Home away from home for Hali-ela monkeys

A pioneering monkey project helps sort out a human-monkey conflict. Kumudini Hettiarachchi reports

The planning was meticulous. The operation carried out with precision, because the simian protagonists were clever and could also outwit their human cousins.

The plea for a solution for the woes of not only the farmers but also other villagers came from the community itself. The men, women and children of Moretota, about five km from Hali-ela, who had been beleaguered needed answers and quick ones at that. Humans were under attack – rilaw or Toque monkeys were rampaging through the village at will. A troop as large as 50-60 monkeys would descend on the village, destroy the vegetable crops, devastate the little paddy the families cultivated, even strip the larger trees such as jak and butter fruit, brazenly enter the homes and leave a trail of destruction.

Moretota was literally under siege. The houses were in shambles but more importantly the villagers had left off farming the land. The income of the families dropped drastically while the adults moped around their homes unable to engage in their livelihood.

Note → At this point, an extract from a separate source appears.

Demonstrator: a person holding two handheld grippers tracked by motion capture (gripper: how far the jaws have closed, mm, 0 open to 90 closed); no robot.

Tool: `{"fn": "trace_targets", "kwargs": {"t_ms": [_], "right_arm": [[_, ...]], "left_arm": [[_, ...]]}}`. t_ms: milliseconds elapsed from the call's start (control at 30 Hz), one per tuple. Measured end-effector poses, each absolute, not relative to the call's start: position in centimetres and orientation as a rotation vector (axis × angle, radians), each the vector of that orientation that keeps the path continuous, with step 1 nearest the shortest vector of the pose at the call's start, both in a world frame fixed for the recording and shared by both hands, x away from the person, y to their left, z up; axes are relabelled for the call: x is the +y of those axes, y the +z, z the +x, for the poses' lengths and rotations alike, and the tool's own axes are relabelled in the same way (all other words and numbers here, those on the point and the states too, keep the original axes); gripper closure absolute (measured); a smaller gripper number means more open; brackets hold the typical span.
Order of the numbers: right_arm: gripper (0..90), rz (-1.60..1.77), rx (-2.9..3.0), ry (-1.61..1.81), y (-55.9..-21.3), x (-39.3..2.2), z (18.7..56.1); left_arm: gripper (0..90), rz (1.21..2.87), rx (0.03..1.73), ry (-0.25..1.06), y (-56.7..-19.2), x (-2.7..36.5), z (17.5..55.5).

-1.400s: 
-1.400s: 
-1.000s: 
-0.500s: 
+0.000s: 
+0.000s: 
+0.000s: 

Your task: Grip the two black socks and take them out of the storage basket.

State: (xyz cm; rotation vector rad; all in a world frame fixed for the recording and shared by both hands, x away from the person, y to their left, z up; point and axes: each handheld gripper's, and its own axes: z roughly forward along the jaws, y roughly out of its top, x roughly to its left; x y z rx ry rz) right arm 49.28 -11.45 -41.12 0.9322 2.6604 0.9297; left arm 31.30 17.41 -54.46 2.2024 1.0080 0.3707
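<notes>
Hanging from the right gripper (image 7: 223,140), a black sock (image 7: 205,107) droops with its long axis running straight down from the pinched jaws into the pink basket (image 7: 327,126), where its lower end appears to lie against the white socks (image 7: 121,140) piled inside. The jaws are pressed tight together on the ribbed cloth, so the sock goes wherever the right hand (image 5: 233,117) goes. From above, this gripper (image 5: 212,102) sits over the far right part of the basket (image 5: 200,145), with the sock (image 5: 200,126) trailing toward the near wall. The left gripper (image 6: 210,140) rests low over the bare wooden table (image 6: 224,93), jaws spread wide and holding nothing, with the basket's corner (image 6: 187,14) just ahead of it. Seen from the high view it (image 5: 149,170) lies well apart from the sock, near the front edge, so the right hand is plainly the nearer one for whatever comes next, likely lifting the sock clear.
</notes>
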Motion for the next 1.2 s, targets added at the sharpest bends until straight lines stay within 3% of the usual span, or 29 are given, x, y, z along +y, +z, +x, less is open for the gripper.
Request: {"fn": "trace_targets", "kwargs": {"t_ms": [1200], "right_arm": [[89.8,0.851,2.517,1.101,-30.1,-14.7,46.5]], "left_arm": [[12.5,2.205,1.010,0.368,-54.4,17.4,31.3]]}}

Desperate for a respite, an appeal went out to Divisional Secretary Vijitha Nandakumara and discussions at that level reached the ears of Health Minister Nimal Siripala de Silva, for it fell under his constituency which was the Badulla district.

That was when the expertise of the Clinical Sciences Department, Veterinary Faculty, University of Peradeniya, was sought and readily given.

“In a situation like this, the tragic consequences would have been that the villagers would have wanted to exterminate the monkeys,” explains Senior Lecturer Dr. Ashoka Dangolla, adding that his department along with the Department of Wildlife Conservation stepped in to stop the monkeys being killed or injured by furious people.

It was in May that ‘Monkey Project’, the first of its kind in Sri Lanka, to trap a large number of monkeys, sterilize some of them and then translocate all captives to another location where they would no longer be a destructive force, saw the light of day.

The project began with Dr. Dangolla and his team mobilizing the support of the people, who had gathered at the Moretota temple under the guidance of the monk.

Usually in the cities monkeys become a problem due to improper waste disposal or dumping of garbage all over the place, of course, caused by human behaviour. But in Hali-ela, it was due to easier access to “delicacies” in the home gardens of the poor farmers, says Dr. Dangolla.

The villagers themselves volunteered to build the traps, lure the monkeys, firstly the inquisitive ones regularly into them by providing food, until they were confident and would come in their numbers, then close the traps and call the vets. Two big traps and several smaller traps were built by the menfolk while the womenfolk drew up rosters to lure and feed the creatures.

“Then we went along with Dr. Ashoka to sterilize both female and male monkeys,” says Assistant Lecturer Dr. Manjula Jayasinghe, who stressed that the babies or very young ones and pregnant and lactating mothers were excluded from this procedure.

The other team members were Lecturer Dr. Jeevanta Wijesinghe, Assistant Lecturer Dr. Madira Kularatne along with four final-year students of the Vet. Faculty. Of the 52 captured monkeys, only 38 were sterilized, said Dr. Jayasinghe, adding that they were then kept under observation post-op, with antibiotics being administered to prevent infections.

It was then time for them to be translocated. With the help of Additional Director M.C.G. Sooriyabandara and Chief Veterinary Surgeon Dr. Taraka Prasad of the Department of Wildlife Conservation, the team had identified a lush island in the Randenigala reservoir for this purpose.

There are other animals including monkeys there and also food in plenty, said Dr. Jayasinghe. After a nearly 50 km journey by vehicle and a short boat ride across the waters, it was a new home for the Hali-ela monkeys in Randenigala, away from the wrath and dangers they could face by becoming a menace to humans.

Will they fit in?

How will the monkeys, with strong “family links” adapt to the new environment in Randenigala? Will the “pita gam karayo” have to face other warring troops? Will they miss their kith and kin left behind in Hali-ela?

No one knows, says Dr. Dangolla, adding that research on these aspects have not been carried out in Sri Lanka. But what choice is left, he asks. As jungles are cleared to give way to development and humans encroach on the habitat of animals, the monkeys too are losing their feeding grounds. They rampage through villages and farmland looking for food, and becoming a major problem for humans.

Dealing with the issue of sterilization, he says some people argue that one could simply translocate them without performing surgery on them. The surgery was done for two reasons. “Firstly, since we have not done a survey on the carrying capacity of the island to which they were released, to control their rapid growth. Secondly, controlling the numbers would help us to translocate some more troublesome monkeys to the same location without saturating the natural habitat under the first project itself.”

That is why it is better to try to reduce their numbers and then translocate them to a safer place. Otherwise they may become the victims of human anger, adds Dr. Dangolla.